About this task - Copy the records below in full, changing no character.

Source material -

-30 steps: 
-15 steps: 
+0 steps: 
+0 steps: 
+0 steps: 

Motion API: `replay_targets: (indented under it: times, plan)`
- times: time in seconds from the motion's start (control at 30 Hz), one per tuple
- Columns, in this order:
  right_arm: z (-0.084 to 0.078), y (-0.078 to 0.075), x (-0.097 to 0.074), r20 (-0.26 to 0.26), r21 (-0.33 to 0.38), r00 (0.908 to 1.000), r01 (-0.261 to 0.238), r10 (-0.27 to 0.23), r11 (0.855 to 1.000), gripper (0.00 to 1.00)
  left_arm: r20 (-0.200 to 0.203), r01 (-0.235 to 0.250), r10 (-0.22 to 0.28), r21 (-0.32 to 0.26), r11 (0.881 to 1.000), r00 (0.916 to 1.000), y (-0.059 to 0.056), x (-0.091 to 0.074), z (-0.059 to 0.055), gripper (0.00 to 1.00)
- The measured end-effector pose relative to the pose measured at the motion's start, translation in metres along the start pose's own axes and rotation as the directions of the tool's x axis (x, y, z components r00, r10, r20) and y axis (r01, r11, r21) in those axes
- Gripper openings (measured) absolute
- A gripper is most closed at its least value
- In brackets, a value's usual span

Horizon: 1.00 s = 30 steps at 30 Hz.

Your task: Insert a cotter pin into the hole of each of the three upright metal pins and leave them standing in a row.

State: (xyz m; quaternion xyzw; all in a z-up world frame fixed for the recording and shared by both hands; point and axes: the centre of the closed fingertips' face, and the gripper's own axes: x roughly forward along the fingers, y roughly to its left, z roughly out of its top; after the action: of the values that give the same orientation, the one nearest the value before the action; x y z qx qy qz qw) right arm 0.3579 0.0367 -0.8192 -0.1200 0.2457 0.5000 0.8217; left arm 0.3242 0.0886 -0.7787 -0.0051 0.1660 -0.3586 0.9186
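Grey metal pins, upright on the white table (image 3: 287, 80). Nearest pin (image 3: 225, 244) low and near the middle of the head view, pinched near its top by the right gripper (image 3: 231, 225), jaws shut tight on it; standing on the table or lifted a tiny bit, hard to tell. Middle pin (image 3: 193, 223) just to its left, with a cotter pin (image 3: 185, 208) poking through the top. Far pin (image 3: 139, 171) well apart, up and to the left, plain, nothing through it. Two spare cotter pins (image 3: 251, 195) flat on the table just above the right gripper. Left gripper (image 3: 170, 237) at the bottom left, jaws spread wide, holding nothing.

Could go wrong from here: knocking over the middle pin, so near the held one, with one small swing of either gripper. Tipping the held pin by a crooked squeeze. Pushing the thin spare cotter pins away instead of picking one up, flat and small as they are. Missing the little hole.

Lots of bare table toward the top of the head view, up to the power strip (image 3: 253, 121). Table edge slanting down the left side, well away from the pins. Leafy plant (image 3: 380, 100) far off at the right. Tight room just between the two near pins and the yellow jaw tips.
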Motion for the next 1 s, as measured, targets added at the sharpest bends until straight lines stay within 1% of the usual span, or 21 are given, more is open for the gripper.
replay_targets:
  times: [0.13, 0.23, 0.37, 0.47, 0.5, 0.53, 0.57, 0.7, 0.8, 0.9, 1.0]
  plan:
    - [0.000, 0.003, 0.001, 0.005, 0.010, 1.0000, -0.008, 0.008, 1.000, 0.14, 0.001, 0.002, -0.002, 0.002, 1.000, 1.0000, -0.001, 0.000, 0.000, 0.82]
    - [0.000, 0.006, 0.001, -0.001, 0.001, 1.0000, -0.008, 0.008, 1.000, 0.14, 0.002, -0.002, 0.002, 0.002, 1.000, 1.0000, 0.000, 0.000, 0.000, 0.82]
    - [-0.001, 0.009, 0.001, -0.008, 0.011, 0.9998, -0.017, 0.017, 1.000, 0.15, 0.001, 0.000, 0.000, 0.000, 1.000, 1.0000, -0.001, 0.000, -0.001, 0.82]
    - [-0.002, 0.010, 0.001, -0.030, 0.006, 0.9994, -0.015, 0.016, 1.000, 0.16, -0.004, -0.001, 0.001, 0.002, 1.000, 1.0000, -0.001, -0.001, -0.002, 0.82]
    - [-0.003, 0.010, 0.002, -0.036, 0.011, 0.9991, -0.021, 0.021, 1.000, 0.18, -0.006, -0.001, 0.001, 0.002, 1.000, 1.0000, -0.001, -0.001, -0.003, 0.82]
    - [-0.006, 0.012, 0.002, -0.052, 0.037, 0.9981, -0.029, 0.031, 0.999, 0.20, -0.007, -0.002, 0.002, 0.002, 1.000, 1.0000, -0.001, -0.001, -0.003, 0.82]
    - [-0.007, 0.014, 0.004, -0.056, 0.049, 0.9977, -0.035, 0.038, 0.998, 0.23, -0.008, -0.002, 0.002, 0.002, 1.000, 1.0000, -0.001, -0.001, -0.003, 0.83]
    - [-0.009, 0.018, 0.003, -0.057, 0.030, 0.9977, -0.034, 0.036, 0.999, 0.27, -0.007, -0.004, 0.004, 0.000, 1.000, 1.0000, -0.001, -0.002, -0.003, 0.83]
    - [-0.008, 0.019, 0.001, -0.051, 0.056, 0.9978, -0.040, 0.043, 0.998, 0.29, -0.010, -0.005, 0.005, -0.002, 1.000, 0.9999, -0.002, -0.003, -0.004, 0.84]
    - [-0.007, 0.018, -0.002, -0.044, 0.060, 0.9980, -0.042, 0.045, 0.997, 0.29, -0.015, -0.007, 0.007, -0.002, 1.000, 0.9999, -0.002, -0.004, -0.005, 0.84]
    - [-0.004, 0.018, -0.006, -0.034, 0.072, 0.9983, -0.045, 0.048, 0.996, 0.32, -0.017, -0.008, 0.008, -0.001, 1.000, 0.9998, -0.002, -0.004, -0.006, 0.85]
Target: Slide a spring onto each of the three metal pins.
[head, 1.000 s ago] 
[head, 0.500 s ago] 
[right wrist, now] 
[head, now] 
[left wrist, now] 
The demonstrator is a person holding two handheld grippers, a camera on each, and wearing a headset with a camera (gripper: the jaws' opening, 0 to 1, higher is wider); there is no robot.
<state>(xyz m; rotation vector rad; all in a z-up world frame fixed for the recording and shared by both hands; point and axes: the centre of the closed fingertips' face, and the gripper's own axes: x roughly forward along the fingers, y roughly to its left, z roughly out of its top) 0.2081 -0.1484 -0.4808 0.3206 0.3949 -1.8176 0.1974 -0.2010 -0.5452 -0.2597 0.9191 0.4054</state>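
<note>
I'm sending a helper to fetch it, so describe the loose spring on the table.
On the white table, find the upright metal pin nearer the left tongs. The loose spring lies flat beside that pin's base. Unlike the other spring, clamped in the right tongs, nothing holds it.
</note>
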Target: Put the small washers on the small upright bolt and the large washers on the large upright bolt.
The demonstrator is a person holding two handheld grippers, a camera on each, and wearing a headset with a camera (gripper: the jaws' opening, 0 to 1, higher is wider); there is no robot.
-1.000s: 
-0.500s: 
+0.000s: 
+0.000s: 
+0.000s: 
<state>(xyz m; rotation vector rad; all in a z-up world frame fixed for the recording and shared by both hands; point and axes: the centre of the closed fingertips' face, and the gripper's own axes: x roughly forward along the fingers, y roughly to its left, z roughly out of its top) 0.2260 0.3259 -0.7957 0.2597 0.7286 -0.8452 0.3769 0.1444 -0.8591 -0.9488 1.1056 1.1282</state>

Solution for this task -
-30 steps: 
-15 steps: 
+0 steps: 
+0 steps: 
+0 steps: 

Motion API: `replay_targets: (indented under it: times, plan)`
- times: time in seconds from the motion's start (control at 30 Hz), one per tuple
- Columns, in this order:
  right_arm: z (-0.084 to 0.078), y (-0.078 to 0.075), x (-0.097 to 0.074), r20 (-0.26 to 0.26), r21 (-0.33 to 0.38), r00 (0.908 to 1.000), r01 (-0.261 to 0.238), r10 (-0.27 to 0.23), r11 (0.855 to 1.000), gripper (0.00 to 1.00)
  left_arm: r20 (-0.200 to 0.203), r01 (-0.235 to 0.250), r10 (-0.22 to 0.28), r21 (-0.32 to 0.26), r11 (0.881 to 1.000), r00 (0.916 to 1.000), y (-0.059 to 0.056), x (-0.091 to 0.074), z (-0.059 to 0.055), gripper (0.00 to 1.00)
- The measured end-effector pose relative to the pose measured at the motion's start, translation in metres along the start pose's own axes and rotation as the directions of the tool's x axis (x, y, z components r00, r10, r20) and y axis (r01, r11, r21) in those axes
- Gripper openings (measured) absolute
- A gripper is most closed at its least value
- In brackets, a value's usual span

Horizon: 1.00 s = 30 steps at 30 Hz.

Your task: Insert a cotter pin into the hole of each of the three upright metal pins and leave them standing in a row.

State: (xyz m; quaternion xyzw; all in a z-up world frame fixed for the recording and shared by both hands; point and axes: the centre of the closed fingertips' face, and the gripper's own axes: x roughly forward along the fingers, y roughly to its left, z roughly out of its top; after the action: of the values that give the same orientation, the one nearest the value before the action; x y z qx qy qz qw) right arm 0.3579 0.0367 -0.8192 -0.1200 0.2457 0.5000 0.8217; left arm 0.3242 0.0886 -0.7787 -0.0051 0.1660 -0.3586 0.9186
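Grey metal pins, upright on the white table (image 3: 287, 80). Nearest pin (image 3: 225, 244) low and near the middle of the head view, pinched near its top by the right gripper (image 3: 231, 225), jaws shut tight on it; standing on the table or lifted a tiny bit, hard to tell. Middle pin (image 3: 193, 223) just to its left, with a cotter pin (image 3: 185, 208) poking through the top. Far pin (image 3: 139, 171) well apart, up and to the left, plain, nothing through it. Two spare cotter pins (image 3: 251, 195) flat on the table just above the right gripper. Left gripper (image 3: 170, 237) at the bottom left, jaws spread wide, holding nothing.

Could go wrong from here: knocking over the middle pin, so near the held one, with one small swing of either gripper. Tipping the held pin by a crooked squeeze. Pushing the thin spare cotter pins away instead of picking one up, flat and small as they are. Missing the little hole.

Lots of bare table toward the top of the head view, up to the power strip (image 3: 253, 121). Table edge slanting down the left side, well away from the pins. Leafy plant (image 3: 380, 100) far off at the right. Tight room just between the two near pins and the yellow jaw tips.
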Motion for the next 1 s, as measured, targets added at the sharpest bends until straight lines stay within 1% of the usual span, or 21 are given, more is open for the gripper.
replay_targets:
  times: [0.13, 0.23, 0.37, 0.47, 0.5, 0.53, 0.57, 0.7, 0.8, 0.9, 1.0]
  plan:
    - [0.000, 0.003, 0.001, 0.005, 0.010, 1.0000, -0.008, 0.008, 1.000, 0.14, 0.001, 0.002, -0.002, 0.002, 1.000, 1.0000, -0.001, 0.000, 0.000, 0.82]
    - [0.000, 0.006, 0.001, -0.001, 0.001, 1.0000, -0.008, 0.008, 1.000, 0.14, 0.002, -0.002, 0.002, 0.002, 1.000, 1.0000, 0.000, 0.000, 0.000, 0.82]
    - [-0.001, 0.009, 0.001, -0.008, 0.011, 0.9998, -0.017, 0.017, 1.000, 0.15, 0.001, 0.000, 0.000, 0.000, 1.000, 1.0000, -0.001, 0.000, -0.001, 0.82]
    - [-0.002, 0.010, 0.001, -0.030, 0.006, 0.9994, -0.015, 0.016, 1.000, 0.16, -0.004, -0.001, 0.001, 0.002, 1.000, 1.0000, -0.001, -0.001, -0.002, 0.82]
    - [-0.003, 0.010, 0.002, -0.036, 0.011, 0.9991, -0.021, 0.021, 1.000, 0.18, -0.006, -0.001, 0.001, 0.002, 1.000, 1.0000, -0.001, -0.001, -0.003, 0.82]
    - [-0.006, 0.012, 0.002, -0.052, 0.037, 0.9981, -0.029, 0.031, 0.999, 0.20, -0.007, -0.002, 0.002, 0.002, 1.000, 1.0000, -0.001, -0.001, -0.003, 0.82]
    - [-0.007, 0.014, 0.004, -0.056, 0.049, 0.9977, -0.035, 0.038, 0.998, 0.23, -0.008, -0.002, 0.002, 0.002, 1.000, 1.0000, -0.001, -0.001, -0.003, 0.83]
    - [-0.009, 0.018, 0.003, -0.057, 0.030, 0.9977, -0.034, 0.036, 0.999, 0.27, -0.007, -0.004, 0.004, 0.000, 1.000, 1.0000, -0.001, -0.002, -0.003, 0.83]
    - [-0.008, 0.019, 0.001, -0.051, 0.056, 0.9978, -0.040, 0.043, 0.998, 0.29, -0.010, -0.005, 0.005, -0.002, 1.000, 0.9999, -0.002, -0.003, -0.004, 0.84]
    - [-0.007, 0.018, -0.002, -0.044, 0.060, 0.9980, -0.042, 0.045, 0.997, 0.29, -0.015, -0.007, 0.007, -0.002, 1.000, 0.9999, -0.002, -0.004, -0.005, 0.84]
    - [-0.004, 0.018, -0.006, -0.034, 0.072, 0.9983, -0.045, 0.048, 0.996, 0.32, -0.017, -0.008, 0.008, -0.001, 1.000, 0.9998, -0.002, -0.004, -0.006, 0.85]
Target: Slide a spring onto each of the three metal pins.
[head, 1.000 s ago] 
[head, 0.500 s ago] 
[right wrist, now] 
[head, now] 
[left wrist, now] 
The demonstrator is a person holding two handheld grippers, a camera on each, and wearing a headset with a camera (gripper: the jaws' opening, 0 to 1, higher is wider); there is no robot.
<state>(xyz m; rotation vector rad; all in a z-up world frame fixed for the recording and shared by both hands; point and axes: the centre of the closed fingertips' face, and the gripper's own axes: x roughly forward along the fingers, y roughly to its left, z roughly out of its top) 0.2081 -0.1484 -0.4808 0.3206 0.3949 -1.8176 0.1974 -0.2010 -0.5452 -0.2597 0.9191 0.4054</state>
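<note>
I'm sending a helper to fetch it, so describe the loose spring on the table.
On the white table, find the upright metal pin nearer the left tongs. The loose spring lies flat beside that pin's base. Unlike the other spring, clamped in the right tongs, nothing holds it.
</note>
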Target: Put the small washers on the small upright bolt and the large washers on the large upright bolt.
The demonstrator is a person holding two handheld grippers, a camera on each, and wearing a headset with a camera (gripper: the jaws' opening, 0 to 1, higher is wider); there is no robot.
-1.000s: 
-0.500s: 
+0.000s: 
+0.000s: 
+0.000s: 
<state>(xyz m; rotation vector rad; all in a z-up world frame fixed for the recording and shared by both hands; point and axes: the centre of the closed fingertips' face, and the gripper's own axes: x roughly forward along the fingers, y roughly to its left, z roughly out of its top) 0.2260 0.3259 -0.7957 0.2597 0.7286 -0.8452 0.3769 0.1444 -0.8591 -0.9488 1.1056 1.1282</state>

The output for this exercise is finished.